Asymmetric distribution of water diminishes the affordability and accessibility of water to other strata of the population. Typically, asymmetric distribution results from privatization or commodification, whereby the water is associated with a price. If the price in real terms becomes costlier to the poor and disenfranchised, the issue of affordability arises. If, on the other hand, a multinational corporation extracts significant amounts of water such that degradation of the water aquifer in the nearby region causes diminished availability of water to the community, this reduction in accessibility could result. This discussion clearly indicates that exploitation is real. It has real impact on the lives of people.

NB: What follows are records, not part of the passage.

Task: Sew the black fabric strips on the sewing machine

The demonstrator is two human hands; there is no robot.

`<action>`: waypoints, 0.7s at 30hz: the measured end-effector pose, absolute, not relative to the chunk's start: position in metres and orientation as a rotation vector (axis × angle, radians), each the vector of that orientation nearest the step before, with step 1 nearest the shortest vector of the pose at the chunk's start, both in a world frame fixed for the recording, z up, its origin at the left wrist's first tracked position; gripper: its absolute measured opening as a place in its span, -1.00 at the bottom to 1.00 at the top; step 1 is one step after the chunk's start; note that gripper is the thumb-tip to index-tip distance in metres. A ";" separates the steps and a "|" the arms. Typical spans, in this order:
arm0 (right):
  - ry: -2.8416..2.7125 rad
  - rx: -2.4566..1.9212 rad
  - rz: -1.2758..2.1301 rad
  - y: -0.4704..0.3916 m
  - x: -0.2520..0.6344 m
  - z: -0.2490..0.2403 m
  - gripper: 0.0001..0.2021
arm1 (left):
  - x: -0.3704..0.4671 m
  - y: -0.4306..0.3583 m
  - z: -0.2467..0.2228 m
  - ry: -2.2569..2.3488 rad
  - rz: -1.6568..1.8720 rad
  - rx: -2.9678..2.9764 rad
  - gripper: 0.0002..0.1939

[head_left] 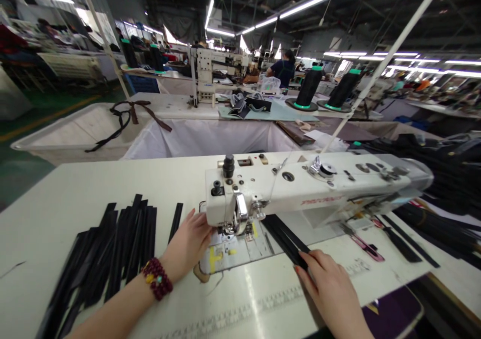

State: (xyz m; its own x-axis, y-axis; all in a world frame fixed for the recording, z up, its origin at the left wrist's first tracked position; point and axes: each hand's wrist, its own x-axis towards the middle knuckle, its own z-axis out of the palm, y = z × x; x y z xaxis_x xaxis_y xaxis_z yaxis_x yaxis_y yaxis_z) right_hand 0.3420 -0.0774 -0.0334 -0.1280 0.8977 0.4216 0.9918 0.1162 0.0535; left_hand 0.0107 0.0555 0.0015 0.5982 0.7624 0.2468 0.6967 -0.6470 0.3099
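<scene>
My left hand [193, 233], with a dark red bead bracelet [157, 279] at the wrist, reaches to the left side of the sewing machine's head [221, 198]. Its fingertips are partly hidden there, and whether they grip anything does not show. A short black strip [175, 222] lies just beyond this wrist. My right hand [326, 284] is closed on the near ends of black strips [283, 236], thumb and fingers pinching them. These strips run from the hand up under the machine's arm, right of the needle area. A pile of black strips [124, 243] lies on the table to the left.
A pink-handled cutter [368, 246] and more dark strips [402, 241] lie at the right. Black material [436, 178] is heaped beyond. Behind the table stand a lined bin [210, 136], another sewing machine [206, 73] and black thread cones [308, 88]. A person [283, 70] is farther back.
</scene>
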 end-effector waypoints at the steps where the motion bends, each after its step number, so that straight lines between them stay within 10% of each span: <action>1: -2.145 -1.849 -0.516 -0.078 0.343 -0.035 -0.59 | 0.012 0.062 0.002 1.215 0.555 2.652 -0.69; 9: -2.284 -1.897 -0.783 -0.073 0.324 -0.028 -0.75 | 0.012 0.075 0.012 1.045 0.489 2.758 -0.71; 21: -1.546 -1.806 0.146 -0.093 0.340 -0.022 -0.67 | -0.050 -0.005 0.004 1.092 0.332 3.039 -0.63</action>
State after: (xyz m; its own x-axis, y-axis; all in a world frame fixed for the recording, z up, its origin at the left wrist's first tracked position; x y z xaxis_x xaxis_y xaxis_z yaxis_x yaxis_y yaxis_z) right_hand 0.3404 -0.0934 -0.0224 0.2667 0.8913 0.3667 0.8067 0.0018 -0.5909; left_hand -0.0499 -0.0050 0.0039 0.7534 0.6174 0.2262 0.6389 -0.7688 -0.0297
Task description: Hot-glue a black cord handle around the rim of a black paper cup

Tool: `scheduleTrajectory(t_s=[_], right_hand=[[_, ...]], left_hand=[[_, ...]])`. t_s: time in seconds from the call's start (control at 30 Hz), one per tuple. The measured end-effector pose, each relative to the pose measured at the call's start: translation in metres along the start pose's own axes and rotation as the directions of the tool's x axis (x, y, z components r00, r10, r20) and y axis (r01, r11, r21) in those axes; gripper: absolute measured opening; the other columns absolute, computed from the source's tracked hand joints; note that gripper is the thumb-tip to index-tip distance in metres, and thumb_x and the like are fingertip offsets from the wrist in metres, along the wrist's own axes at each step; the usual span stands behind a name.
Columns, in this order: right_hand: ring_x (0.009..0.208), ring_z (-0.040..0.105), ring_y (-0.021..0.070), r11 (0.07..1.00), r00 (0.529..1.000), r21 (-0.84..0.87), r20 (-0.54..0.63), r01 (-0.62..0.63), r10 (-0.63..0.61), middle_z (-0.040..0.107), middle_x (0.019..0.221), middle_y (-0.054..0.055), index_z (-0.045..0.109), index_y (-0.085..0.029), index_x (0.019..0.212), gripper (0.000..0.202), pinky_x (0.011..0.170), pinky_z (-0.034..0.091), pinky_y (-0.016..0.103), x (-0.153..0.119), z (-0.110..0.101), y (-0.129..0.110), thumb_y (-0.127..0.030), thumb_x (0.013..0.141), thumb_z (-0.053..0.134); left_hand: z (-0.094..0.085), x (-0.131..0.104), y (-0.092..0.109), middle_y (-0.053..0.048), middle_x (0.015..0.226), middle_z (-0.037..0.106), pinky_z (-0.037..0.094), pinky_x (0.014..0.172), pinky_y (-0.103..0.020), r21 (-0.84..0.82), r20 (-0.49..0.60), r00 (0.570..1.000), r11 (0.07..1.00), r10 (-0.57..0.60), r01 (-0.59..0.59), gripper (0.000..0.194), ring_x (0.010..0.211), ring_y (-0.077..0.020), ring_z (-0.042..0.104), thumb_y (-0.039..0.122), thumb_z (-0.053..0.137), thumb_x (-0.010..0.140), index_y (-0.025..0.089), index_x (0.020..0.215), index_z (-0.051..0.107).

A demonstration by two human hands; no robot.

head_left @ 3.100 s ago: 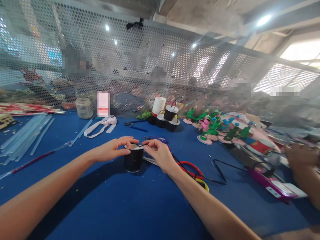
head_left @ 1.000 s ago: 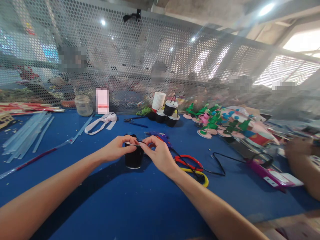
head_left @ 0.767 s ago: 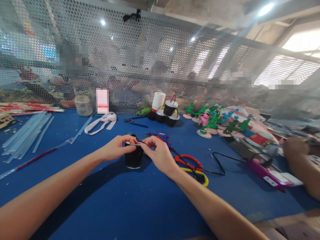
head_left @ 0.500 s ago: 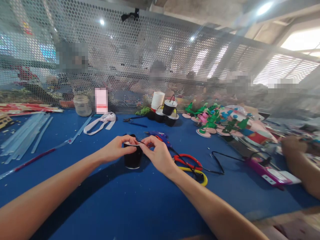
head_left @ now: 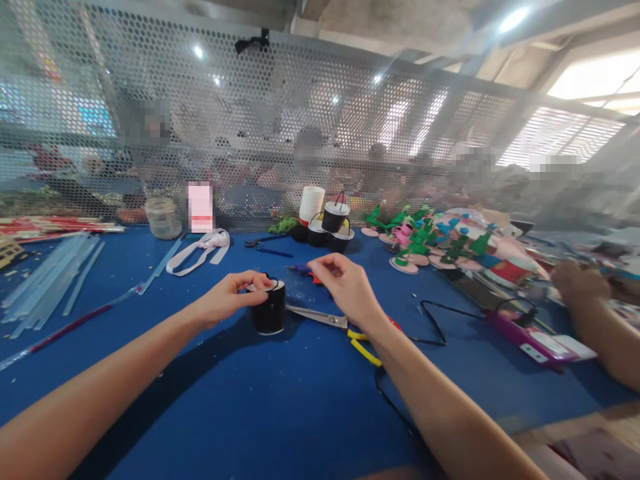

The illustration above helps to demonatrate exploitation through a more meaningful framework than that established by the appellate bench of the Kerala High Court. Surely, if the appellate court utilized a framework similar to the one presented here, it would have arrived at a different outcome.


The appellate bench's decision partially hinges on an erroneous explication of the Panchayat's role in the distribution and regulation of water. The court stated, "[mjaintenance of traditional drinking water resources does not automatically strip the company from its right to extract."90 This observation is premised on a confused conception of property rights, which resulted in an erroneous understanding of the state's responsibility towards its citizens.

Common sense dictates that water is an essential element for the survival and sustenance of humanity. Further, commentators have also argued for designating water as a special category of natural resources. As an essential element and its classification within a special category, connected with the continuation of other fundamental rights, it is incumbent upon the State to ensure its protection. There is an implied promise by the State to uphold these rights of deep fundamental nature. Similarly, the State must protect such a right to water for all disenfranchised citizens. In this context, the Miccosukee case discussed earlier is noteworthy. "[I]mplicit with the relationship between State and its subjects lies the contractual arrangement."91 In this contractual arrangement, the State, either directly or through various subsidiaries, is obligated to uphold certain fundamental rights for its citizens. In the present case, the Panchayat acts as the agent of the State in that location, and the Supreme Court of India has already corroborated these findings.

V. Conclusion

The implications of Hindustan Coca-Cola Company Pvt. Ltd. v. Perumatty Grama Panchayat extend far beyond basic property rights. Excessive extraction of water on leased land by a giant corporation has been challenged by the village administrative body of the State of Kerala in India. This challenge is symbolic of the epic legal battles to come in the upcoming days, as more corporations enter developing countries to expand their corporate empires, often over- utilizing natural resources of these countries. At the heart of this contention lies the conflict between privatization rights of multinationals and water rights.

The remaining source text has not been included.